A goal of BioBear and WTT writ large is to bring bioinformatics data handling into the Data Lake era. "Data silos" is a bit trite, but it's true that bioinformatics data is often stored in a variety of formats and locations. This makes it difficult to combine metadata from different sources and the underlying experimental data for analysis.

Modern Data Lake technologies can benefit bioinformatics by making it easier to store, query, and analyze large amounts of data. Moreover FAIR data principles can be more easily achieved with Data Lakes. For example, data versioning is a core feature of Data Lakes, which makes it easier to track data provenance.

We'll look at how BioBear can be used to easily integrate with Delta Lake, a popular open-source Data Lake technology. We'll show a simple case of just loading a FASTA file into a Delta Lake table and reading it out with Pandas, and then an example of how to use Delta Lake to time travel in order to compare two versions of a FASTA file. As an aside, see our SQL Reference for more information on how to load other file formats with BioBear.

Delta Lake Example

Using BioBear with Delta Lake is straightforward. First, use BioBear to generate an Arrow RecordBatch Reader from your data. Then use the Delta Lake Python package to write those batches to a Delta Lake table.
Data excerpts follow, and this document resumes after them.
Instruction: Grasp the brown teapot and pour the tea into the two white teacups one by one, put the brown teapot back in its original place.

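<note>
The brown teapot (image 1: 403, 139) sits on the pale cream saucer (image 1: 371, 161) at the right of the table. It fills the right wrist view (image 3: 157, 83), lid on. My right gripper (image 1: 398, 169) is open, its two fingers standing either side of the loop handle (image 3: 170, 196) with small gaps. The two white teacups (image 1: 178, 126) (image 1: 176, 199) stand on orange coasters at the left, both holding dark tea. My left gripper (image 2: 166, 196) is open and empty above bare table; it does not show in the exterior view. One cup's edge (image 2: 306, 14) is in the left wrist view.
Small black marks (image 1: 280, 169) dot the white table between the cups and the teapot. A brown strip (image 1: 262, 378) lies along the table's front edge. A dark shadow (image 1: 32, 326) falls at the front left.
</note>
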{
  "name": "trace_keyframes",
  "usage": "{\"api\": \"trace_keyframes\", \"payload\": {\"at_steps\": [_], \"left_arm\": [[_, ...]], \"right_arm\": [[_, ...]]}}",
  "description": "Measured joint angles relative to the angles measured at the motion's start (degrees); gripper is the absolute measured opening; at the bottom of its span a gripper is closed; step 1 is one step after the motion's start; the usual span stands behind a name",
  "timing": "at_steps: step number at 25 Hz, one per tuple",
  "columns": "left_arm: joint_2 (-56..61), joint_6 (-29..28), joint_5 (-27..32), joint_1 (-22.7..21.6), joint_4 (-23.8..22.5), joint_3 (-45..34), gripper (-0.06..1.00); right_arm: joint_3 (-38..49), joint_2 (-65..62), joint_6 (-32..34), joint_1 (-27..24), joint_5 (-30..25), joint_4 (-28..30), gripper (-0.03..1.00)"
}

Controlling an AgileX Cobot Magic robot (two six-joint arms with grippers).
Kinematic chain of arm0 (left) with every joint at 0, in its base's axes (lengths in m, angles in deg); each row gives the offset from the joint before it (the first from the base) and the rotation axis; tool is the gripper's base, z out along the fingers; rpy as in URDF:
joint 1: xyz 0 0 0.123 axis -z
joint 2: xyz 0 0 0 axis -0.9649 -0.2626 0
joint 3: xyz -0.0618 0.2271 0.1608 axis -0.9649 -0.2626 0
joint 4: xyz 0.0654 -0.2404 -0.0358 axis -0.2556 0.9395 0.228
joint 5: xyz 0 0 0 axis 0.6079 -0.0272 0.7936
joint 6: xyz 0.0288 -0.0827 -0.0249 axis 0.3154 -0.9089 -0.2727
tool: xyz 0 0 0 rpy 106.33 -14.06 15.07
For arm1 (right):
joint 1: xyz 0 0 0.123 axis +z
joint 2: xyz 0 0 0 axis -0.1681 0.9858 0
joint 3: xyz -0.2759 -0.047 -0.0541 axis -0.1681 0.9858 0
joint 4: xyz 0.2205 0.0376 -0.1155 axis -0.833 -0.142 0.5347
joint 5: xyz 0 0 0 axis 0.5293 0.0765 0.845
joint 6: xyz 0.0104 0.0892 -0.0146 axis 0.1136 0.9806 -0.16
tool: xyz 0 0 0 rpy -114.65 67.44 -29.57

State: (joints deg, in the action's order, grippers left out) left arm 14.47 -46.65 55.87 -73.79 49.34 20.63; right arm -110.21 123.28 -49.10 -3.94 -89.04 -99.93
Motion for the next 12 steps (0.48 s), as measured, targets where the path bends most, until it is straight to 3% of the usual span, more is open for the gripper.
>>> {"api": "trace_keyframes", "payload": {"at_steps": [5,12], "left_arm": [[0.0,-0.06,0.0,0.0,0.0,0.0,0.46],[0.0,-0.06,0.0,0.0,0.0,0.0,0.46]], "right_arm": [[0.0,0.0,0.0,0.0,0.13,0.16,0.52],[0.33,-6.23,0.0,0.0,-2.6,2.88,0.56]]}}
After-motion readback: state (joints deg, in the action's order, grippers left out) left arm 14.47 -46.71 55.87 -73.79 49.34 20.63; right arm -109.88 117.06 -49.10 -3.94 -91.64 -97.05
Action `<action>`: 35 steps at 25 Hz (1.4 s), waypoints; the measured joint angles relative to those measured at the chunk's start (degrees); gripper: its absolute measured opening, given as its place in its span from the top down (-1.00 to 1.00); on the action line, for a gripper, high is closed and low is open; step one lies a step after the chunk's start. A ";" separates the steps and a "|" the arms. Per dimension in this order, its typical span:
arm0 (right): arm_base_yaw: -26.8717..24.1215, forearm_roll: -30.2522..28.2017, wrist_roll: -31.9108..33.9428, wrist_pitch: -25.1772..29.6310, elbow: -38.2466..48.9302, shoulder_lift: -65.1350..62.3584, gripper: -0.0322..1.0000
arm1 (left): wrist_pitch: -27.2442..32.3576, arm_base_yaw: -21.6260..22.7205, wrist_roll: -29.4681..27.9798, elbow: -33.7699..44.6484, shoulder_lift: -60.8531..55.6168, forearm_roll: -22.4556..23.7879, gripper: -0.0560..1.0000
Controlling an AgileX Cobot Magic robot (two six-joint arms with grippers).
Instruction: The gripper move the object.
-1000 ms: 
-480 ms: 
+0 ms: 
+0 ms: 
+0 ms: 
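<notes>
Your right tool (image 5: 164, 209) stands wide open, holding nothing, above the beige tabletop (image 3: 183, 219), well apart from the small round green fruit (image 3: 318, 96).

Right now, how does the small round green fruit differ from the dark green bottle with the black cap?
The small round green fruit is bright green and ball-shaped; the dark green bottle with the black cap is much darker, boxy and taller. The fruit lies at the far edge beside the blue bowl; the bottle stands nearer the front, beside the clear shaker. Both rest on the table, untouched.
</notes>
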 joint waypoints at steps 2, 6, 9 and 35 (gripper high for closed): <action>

import biobear as bb  # pip install biobear
from deltalake import write_deltalake

# Create an Arrow RecordBatch Reader from a FASTA file with BioBear
session = bb.connect()

# Will need credentials to access S3 for your bucket, e.g. AWS_PROFILE env var
session.register_object_store_from_url("s3://wtt-01-dist-prd")

# Create an external table from the FASTA file
session.execute("""
CREATE EXTERNAL TABLE fasta
STORED AS FASTA
LOCATION 's3://wtt-01-dist-prd/tmp/500.fasta'
""")

# Convert the table to a stream of Arrow RecordBatches
arrow_batches = session.sql("SELECT * FROM fasta").to_arrow_record_batch_reader()

# Write the RecordBatches to a Delta Lake table
table_prefix = "s3://wtt-01-dist-prd/tmp/delta"
write_deltalake(
table_prefix,
arrow_batches,
storage_options={"AWS_S3_ALLOW_UNSAFE_RENAME": 'true'},
# Could include other relevant options here, like partitions
)

If that went well, there should now be a Delta Lake table at s3://wtt-01-dist-prd/tmp/delta. You can read it back in with the Delta Lake Python package.

$ aws s3 ls s3://wtt-01-dist-prd/tmp/delta/
PRE _delta_log/
2023-12-06 15:35:31 8509564 0-a81714e7-6852-45eb-a6f2-7f0ca5749a07-0.parquet

And then back in Python:

from deltalake import DeltaTable

# Read the Delta Lake table
table = DeltaTable("s3://wtt-01-dist-prd/tmp/delta")
print(table.to_pandas())
# id description sequence
# 0 UniRef50_A0A5A9P0L4 peptidylprolyl isomerase n=1 Tax=Triplophysa t... MEEITQIKKRLSQTVRLEGKEDLLSKKDSITNLKTEEHVSVKKMVI...
# 1 UniRef50_A0A410P257 Glycogen synthase n=2 Tax=Candidatus Velamenic... MKAIAWLIVLTFLPEQVAWAVDYNLRGALHGAVAPLVSAATVATDG...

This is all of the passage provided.